▶ [Task instructions]:
With pictures omitted, copy exactly every line from the one that contains "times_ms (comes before" to the end of the listing below.

▶ [Given information]:
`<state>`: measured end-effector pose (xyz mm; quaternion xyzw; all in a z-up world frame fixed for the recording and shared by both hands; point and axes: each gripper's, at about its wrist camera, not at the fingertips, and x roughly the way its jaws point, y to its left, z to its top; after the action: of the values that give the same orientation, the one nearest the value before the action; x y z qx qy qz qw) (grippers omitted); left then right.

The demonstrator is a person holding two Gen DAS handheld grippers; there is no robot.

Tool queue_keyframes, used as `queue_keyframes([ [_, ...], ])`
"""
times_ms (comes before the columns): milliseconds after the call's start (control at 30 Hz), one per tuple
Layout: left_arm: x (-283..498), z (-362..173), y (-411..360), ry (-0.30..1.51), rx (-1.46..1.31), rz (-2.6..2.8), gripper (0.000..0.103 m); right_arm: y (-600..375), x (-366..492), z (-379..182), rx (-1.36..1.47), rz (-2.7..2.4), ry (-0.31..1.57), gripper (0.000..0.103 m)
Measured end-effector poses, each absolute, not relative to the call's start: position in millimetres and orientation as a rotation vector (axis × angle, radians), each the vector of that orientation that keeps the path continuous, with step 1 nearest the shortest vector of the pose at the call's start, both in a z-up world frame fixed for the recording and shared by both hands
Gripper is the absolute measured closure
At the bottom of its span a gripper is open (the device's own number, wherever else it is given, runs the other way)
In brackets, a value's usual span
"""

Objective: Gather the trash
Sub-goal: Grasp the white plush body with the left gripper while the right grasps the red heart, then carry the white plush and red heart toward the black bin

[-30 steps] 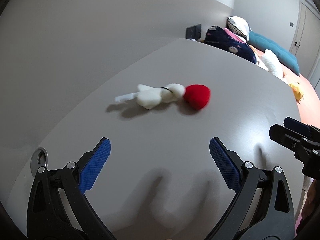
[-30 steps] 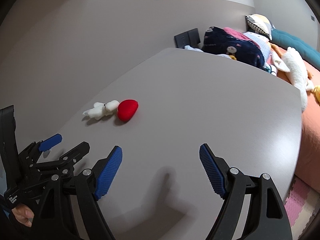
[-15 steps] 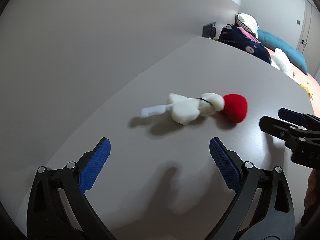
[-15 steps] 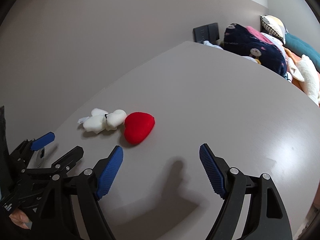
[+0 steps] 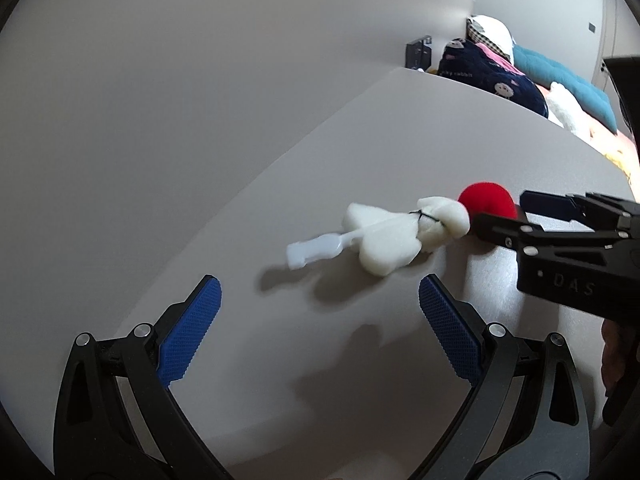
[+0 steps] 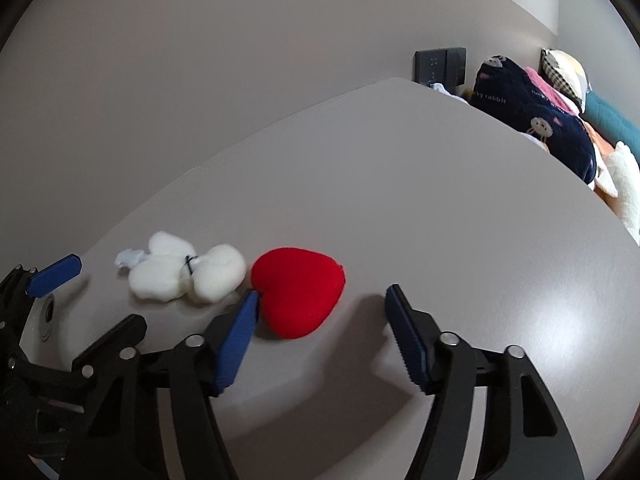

▶ [Written solution]:
times_ms (comes before the columns): milliseconds after the call's start (control at 30 Hz), one per tuple
Layout: left_arm: x (-283..498), z (-362..173), y (-411..360), ry (-0.30..1.51), rx (-1.46..1.31), rz (-2.6..2.8), gripper (0.000..0.103 m); right_arm: y (-600..375), x (-366..492), z (-379..182), rx (-1.36..1.47), rz (-2.7..2.4), ry (-0.31..1.57), gripper (0.000..0.103 m)
Measured end-effector poses, each absolute, not relative to the call's start: position in millimetres and orientation as a rotation vector (axis × angle, radians), each the vector of that orientation that keeps the path continuous, with step 1 nearest the shortest vector of the pose at the call's start, both in a z-up world frame fixed for the recording and shared by both hands
Gripper is the absolute measured closure
At the bottom of its span a gripper is open (the device's own number, wherever else it is given, runs the other way)
In brackets, a value's usual span
"""

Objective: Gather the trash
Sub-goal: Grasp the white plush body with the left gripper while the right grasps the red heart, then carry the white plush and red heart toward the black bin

[-30 steps] 
[-30 steps] 
[-15 steps] 
[-15 steps] 
[+0 steps] 
[+0 steps] 

For this exercise, nothing more remains to be given.